Разумеется, с точки зрения советской власти, все это было политическим преступлением, то есть самым тяжким на свете преступлением. Но чем могли эти траурные собрания повредить Москве? При власти, с пеной у рта преследующей любое «отклонение от нормы», этот вопрос звучит, конечно, более чем наивно, но задавали мне его искренне, и поэтому на вопрос следователя о моей «антисоветской деятельности в Вильнюсе», я отрицал эту деятельность тоже совершенно искренне. Но в ходе следствия я понял, что речь шла вовсе не об этих мелочах; следователь добивался «признания в шпионской деятельности и подготовке актов саботажа»! За такую «правду» он обещал мне на словах — возвращение домой, а в душе — могилу.
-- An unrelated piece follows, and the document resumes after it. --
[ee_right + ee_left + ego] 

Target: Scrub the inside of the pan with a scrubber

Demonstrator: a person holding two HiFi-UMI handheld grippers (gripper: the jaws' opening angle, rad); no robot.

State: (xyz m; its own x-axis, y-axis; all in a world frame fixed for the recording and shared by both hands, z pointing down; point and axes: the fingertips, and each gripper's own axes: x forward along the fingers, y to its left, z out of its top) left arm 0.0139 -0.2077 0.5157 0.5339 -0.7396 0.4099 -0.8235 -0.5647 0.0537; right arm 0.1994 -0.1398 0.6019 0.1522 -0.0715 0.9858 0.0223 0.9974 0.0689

Арестованный в качестве «политического преступника» гражданин не обвиняется в совершении конкретных действий — в начале следствия ему инкриминируют самые тяжелые преступления, причем шпионаж и саботаж относятся к «обычным» обвинениям. Пораженный их абсурдностью, арестованный все отрицает; следователь упорно требует «полного признания» и «всей правды»; арестованный доказывает свою правоту, но часто, опровергая ужасные, фантастические измышления, он признается в других (тоже не совершенных им) действиях.
Верил ли мой следователь в выдвигаемые им обвинения? На это мне трудно ответить. Допрос длился уже несколько часов, и следователь, еще раз повторив, что своим поведением я оказываю себе медвежью услугу, прервал вдруг монотонный диалог и сказал:
— Я оставлю вас одного. Вот бумага, ручка, чернила. Пишите. Пишите все о своей жизни и деятельности. Но советую писать правду. Нам и так все известно… Вы еще можете вернуться к жене. Подумайте хорошенько и пишите правду.
По-русски я писать не умел, а на вопросы отвечал, пользуясь смесью русских и польских слов и выражений. Поэтому я спросил следователя, на каком языке мне писать автобиографию: на польском или идиш.
— Все равно, — ответил он. — У нас переводят со всех языков. Но я лично предпочел бы идиш. Ведь я тоже еврей.
— Правда? — непроизвольно вырвалось у меня.
— Да, я еврей, и поэтому можете мне доверять. Пишите правду.